Chagall figlio si sfila dall’ombra del padre. Non ne segue il mestiere, vuole ripulirsi dall’odore di pesce per il quale lo prendevano in giro. Lo ricoprirà degli oli di pittura, col diluente della trementina.
Lontano dalle casse sollevate dal padre, dalle dita sformate dalle artriti, Marek vuole imparare la leggerezza, la stesura precisa del tocco che sfiora la tela. Lo studia dove è nato, a Vizebsk, lo approfondisce a San Pietroburgo, infine a Parigi impara a calcare il tratto, a spingere sulla pennellata selvatica. La può raggiungere chi ha prima imparato quella lieve, che le donne allo specchio conoscono a memoria.
A Parigi ripensa a suo padre a Vizebsk, al massacro di Ebrei che coincise con il suo atto di nascita. Da lontano vede nitidamente quello che allora si è sparso alla rinfusa dentro i sensi addestrati dal terrore.
Ferma le immagini che allora erano tempo in corsa. Tate Khashke, papà Zakhàr, nome che in Ebraico viene dal verbo ricordare. Marek ricorda con rabbia di se stesso l’uomo che gli ha permesso la libera uscita dal destino segnato. A Parigi si pianta di fronte a una tela stretta e lunga e decide di incontrare suo padre.
Isacco segue, non scarta di lato, non butta in terra il carico di legna e non iscappa a perdifiato per salvarsi la vita.
Ho salito molte montagne con un carico sulle spalle. La cima avvicinata, a portata di sguardo, rinnova le energie. Gli ultimi passi sono i più leggeri.
Per Isacco i passi che portano sulla cresta spellata del monte Morià pesano piombo. Non nei piedi, sul cuore: suo padre, il suo ideale, il beniamino della divinità che usò il coltello su di lui per la circoncisione, sta per ucciderlo in un posto deserto, guardandolo in faccia.
Lo sta facendo in obbedienza a una voce che nessun altro sente. Isacco alza lo sguardo al cielo per non guardare in terra gli occhi di suo padre. Sopra di lui galleggiano ali nere. Non è il cielo di Gerico pieno di cicogne di passo in primavera e autunno.
I passi che lo conducono in cima arrivano al patibolo. Il sudore colato dalla fronte porta via qualche lacrima pesante. Ne esistono anche di leggere, come quelle di gioia. Quelle di Isacco scendono da altre sorgenti.
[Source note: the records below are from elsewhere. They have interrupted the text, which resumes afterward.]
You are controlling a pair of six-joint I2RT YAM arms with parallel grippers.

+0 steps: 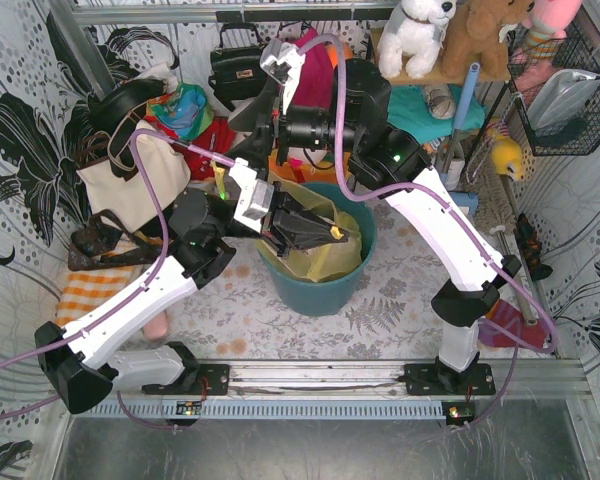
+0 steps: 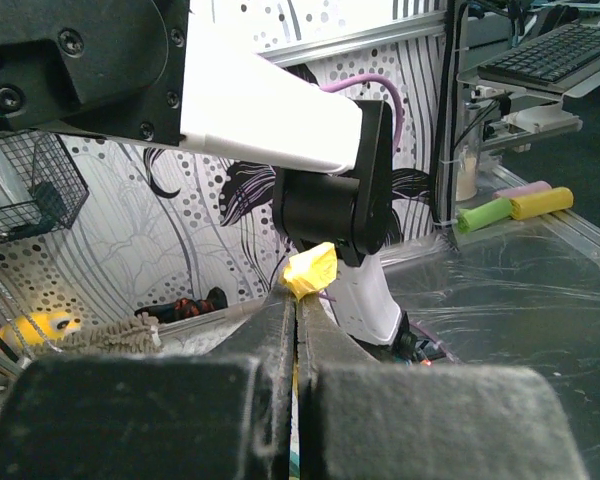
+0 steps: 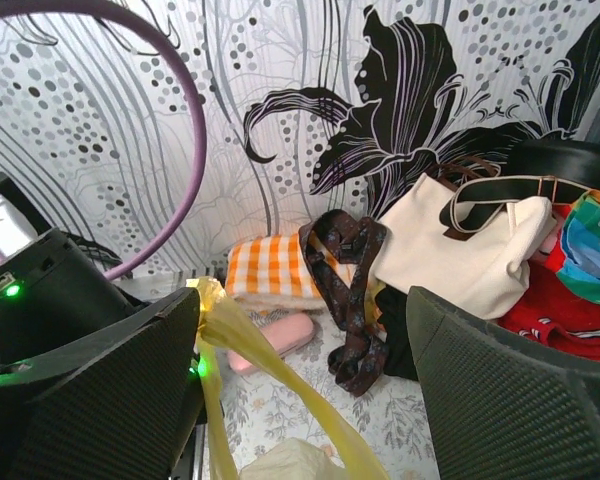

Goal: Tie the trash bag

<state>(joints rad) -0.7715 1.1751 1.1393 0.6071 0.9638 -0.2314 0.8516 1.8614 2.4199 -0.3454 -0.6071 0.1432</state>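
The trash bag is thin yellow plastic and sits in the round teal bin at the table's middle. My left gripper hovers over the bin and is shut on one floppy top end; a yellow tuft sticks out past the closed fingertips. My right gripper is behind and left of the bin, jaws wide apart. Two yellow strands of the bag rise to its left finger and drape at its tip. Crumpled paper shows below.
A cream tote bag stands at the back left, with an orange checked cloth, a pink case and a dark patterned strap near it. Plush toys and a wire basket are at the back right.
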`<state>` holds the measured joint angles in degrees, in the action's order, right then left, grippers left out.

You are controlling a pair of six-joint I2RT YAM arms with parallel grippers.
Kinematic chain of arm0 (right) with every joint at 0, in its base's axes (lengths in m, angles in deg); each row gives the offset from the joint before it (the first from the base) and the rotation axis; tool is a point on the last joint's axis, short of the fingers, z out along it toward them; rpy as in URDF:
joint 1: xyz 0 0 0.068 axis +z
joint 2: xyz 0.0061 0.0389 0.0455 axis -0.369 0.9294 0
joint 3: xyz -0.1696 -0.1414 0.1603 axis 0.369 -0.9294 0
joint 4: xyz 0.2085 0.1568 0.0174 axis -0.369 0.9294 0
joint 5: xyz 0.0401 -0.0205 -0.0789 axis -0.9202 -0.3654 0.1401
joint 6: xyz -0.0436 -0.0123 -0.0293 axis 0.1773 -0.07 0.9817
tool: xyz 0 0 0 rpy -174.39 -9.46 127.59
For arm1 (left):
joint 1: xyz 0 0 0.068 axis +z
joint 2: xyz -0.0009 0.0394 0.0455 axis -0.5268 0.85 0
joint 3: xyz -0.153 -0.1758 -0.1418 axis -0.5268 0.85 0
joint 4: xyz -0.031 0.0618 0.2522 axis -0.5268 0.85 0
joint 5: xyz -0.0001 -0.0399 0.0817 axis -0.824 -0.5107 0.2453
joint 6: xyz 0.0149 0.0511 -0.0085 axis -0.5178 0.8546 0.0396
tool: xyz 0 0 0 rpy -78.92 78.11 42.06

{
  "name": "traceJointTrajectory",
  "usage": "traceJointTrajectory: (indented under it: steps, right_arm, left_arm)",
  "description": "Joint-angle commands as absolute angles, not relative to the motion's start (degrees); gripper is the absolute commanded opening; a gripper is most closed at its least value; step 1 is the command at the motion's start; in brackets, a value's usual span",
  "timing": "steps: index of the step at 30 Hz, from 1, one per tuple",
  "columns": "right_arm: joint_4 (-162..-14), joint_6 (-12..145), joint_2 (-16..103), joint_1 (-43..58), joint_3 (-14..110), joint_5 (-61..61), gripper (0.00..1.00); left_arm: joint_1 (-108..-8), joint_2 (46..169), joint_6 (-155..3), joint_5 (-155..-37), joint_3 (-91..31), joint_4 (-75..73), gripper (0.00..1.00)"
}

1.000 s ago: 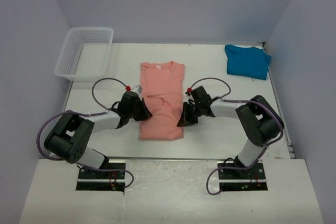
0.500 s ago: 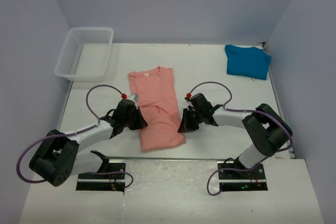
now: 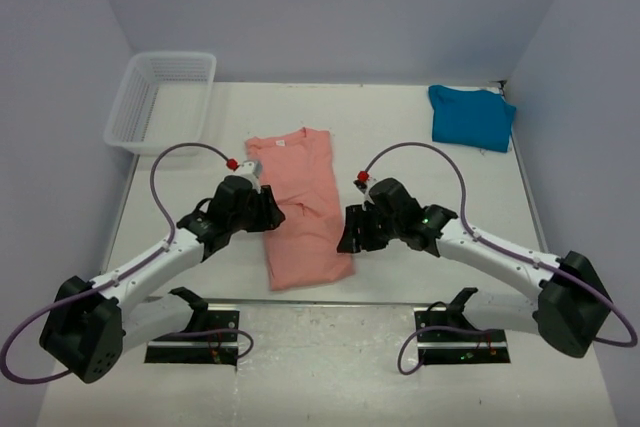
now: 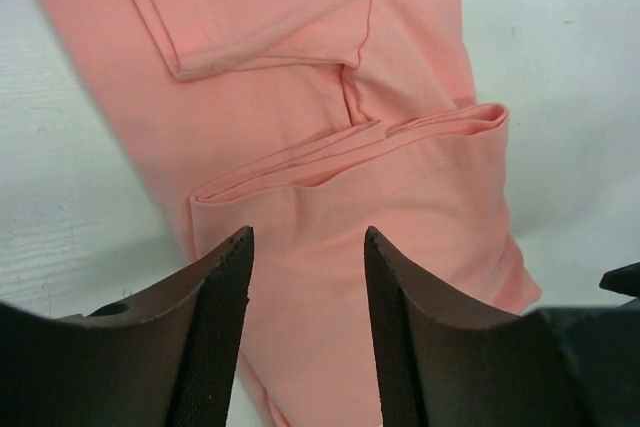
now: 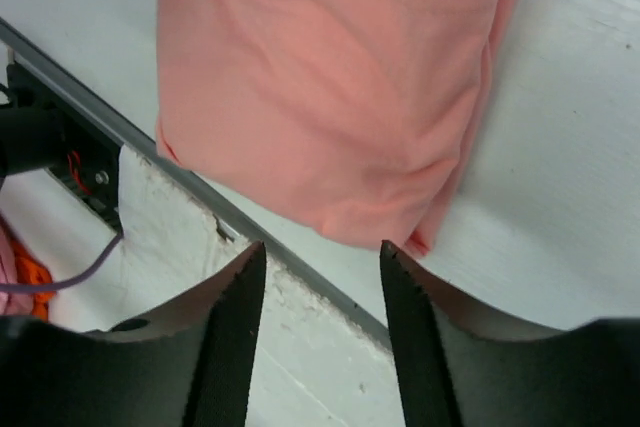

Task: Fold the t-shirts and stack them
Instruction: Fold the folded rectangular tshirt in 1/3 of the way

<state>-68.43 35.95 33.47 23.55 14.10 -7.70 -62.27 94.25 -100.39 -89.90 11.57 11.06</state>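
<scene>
A salmon-pink t-shirt (image 3: 298, 207) lies on the table, folded into a long strip and slanted, its hem toward the near edge. In the left wrist view its folded sleeves (image 4: 330, 77) show as layered pleats. My left gripper (image 3: 270, 215) is open at the shirt's left edge, with only cloth (image 4: 305, 247) lying below its fingers. At the shirt's right edge my right gripper (image 3: 347, 237) is open and empty, just past the hem corner (image 5: 400, 217). The folded teal-blue t-shirt (image 3: 471, 117) rests at the far right corner.
A white mesh basket (image 3: 162, 99) stands at the far left corner. The table's near edge (image 5: 230, 217) runs just below the pink shirt's hem, with the arm bases and cables beyond it.
Both grippers went from shut to open and let go of the pink shirt's sides. The shirt has slid left and turned slantwise. Both arms have stretched out and drawn back slightly.
</scene>
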Motion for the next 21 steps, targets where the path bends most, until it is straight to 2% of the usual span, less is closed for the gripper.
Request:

In questa trasposizione del viaggio (dal punto di vista) dell’eroe e dell’anti-eroe, Isacco si “sfila dall’ombra del padre”, invece, accettando coscientemente di andare incontro proprio al destino non scelto da lui. In Chagall, la percezione dell’io del suo corpo è scissa dall’ “io degli altri corpi che fanno il mondo”, quando sente il bisogno di affrontare il ricordo di suo padre proiettandolo sulla tela… (tanto che sembra che sia il padre a sottrarsi dall’ombra del figlio)
“A Parigi si pianta di fronte a una tela stretta e lunga e decide di incontrare suo padre.” Così da figlio a padre. Marc Chagall non aveva fin qui incontrata tale comprensibile comprensione.